> [Aim of the task] Every record needs to come back as written, except for the pictures.
[Provided information — start]
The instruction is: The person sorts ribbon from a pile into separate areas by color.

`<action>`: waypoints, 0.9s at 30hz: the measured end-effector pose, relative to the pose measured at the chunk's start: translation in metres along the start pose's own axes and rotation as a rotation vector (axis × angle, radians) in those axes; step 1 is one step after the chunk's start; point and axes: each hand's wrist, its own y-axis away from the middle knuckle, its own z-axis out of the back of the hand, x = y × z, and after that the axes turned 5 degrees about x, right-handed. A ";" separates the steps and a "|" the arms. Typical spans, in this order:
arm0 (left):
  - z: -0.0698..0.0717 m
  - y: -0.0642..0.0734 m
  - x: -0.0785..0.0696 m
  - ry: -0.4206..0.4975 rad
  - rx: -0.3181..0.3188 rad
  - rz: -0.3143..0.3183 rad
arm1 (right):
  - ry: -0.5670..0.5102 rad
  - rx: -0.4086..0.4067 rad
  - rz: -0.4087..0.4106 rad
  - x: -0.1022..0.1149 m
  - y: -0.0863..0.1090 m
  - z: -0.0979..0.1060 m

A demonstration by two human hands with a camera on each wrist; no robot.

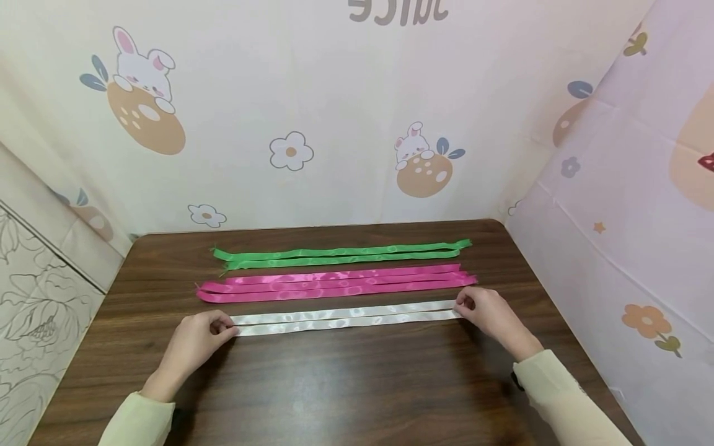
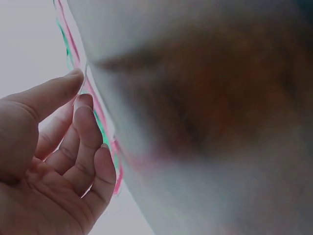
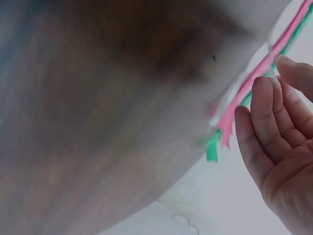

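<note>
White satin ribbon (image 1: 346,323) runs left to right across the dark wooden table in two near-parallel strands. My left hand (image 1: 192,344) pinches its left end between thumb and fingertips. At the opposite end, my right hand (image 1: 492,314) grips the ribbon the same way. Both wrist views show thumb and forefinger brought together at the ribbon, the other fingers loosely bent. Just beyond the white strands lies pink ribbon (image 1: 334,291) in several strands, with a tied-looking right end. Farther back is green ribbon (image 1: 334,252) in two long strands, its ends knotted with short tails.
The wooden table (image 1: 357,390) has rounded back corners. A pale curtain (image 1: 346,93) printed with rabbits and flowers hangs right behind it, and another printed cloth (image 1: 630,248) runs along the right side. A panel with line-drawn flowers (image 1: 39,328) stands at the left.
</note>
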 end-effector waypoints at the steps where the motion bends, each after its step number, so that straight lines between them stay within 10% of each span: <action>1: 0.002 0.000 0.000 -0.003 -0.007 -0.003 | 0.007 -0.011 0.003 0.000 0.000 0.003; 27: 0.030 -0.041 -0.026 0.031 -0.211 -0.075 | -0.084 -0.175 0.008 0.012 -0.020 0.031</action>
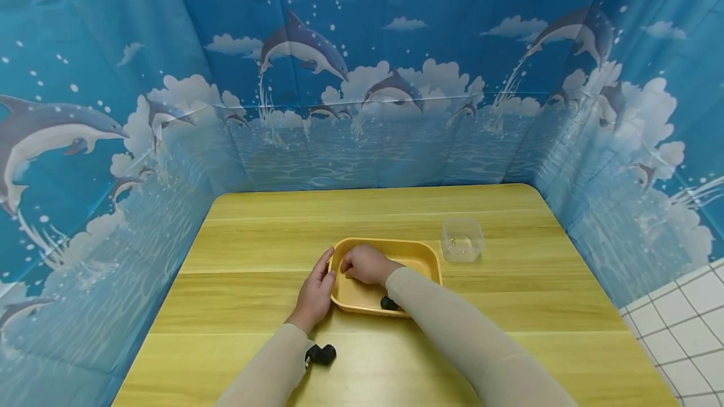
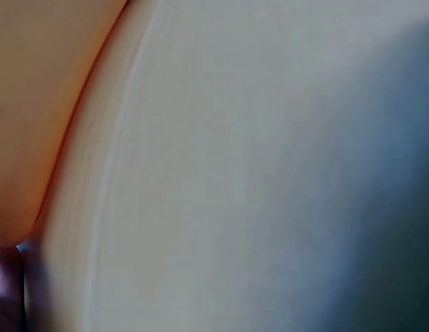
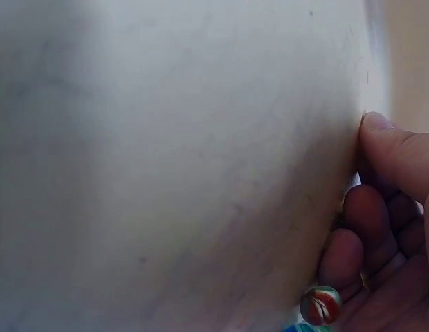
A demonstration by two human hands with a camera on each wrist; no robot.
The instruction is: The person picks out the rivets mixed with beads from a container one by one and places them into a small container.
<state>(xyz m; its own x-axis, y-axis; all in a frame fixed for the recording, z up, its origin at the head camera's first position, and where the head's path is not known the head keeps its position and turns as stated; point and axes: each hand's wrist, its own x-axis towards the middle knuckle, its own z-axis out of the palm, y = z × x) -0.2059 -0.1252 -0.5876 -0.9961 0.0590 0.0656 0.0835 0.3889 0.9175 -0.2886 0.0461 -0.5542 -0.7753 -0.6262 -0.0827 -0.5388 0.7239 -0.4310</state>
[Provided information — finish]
> [Answer to this task]
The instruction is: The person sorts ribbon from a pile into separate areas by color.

`<action>`: waypoints, 0.9s at 30hz: the measured end-effector pose, relative to the pose measured at the chunk's start: translation in metres along the start pose's own axes and rotation as a rotation vector (axis × angle, radians) in those axes; step 1 is one step after the chunk's start; point and axes: each hand's wrist, its own y-axis away from the middle knuckle, its own z-axis out of the back of the hand, x = y × z, and after that the axes turned 5 degrees about x, right-handed. A ";" separates the steps and a "|" the arms. Typical spans, in this order:
arm0 (left):
  - z: -0.0698..0.0717 m
  - y: -0.0642..0.0734 m
  - x: -0.0785..0.0696 m
  - ry: -0.4206..0.4975 rad
  - rx: -0.3181..0.3188 rad
  - rz: -0.3143..0.3183 rad
arm1 (right):
  - ry: -0.5670..0.5102 rad
  - rx: -0.4086..0.4067 rad
  - rz: -0.4087..0.4106 rad
  - x: -0.1022..0.1149 m
  - y: -0.0863..0.1090 m
  - z: -0.0979..0.1060 m

A demonstration by two human hands with a camera on each wrist; no robot.


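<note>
White satin ribbon (image 1: 346,323) runs left to right across the dark wooden table in two near-parallel strands. My left hand (image 1: 192,344) pinches its left end between thumb and fingertips. At the opposite end, my right hand (image 1: 492,314) grips the ribbon the same way. Both wrist views show thumb and forefinger brought together at the ribbon, the other fingers loosely bent. Just beyond the white strands lies pink ribbon (image 1: 334,291) in several strands, with a tied-looking right end. Farther back is green ribbon (image 1: 334,252) in two long strands, its ends knotted with short tails.
The wooden table (image 1: 357,390) has rounded back corners. A pale curtain (image 1: 346,93) printed with rabbits and flowers hangs right behind it, and another printed cloth (image 1: 630,248) runs along the right side. A panel with line-drawn flowers (image 1: 39,328) stands at the left.
</note>
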 end-effector waypoints at the steps where the motion bends, each after its step number, so that straight lines between them stay within 10% of each span: <action>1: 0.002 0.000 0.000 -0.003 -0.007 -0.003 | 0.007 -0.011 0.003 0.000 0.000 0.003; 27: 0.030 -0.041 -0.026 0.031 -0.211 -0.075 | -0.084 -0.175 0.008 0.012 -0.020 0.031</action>
A demonstration by two human hands with a camera on each wrist; no robot.
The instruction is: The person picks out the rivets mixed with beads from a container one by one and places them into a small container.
<state>(xyz m; its own x-axis, y-axis; all in a frame fixed for the recording, z up, its origin at the head camera's first position, and where the head's path is not known the head keeps its position and turns as stated; point and axes: each hand's wrist, its own x-axis towards the middle knuckle, its own z-axis out of the palm, y = z × x) -0.2059 -0.1252 -0.5876 -0.9961 0.0590 0.0656 0.0835 0.3889 0.9175 -0.2886 0.0461 -0.5542 -0.7753 -0.6262 -0.0827 -0.5388 0.7239 -0.4310</state>

The complete output has now been given.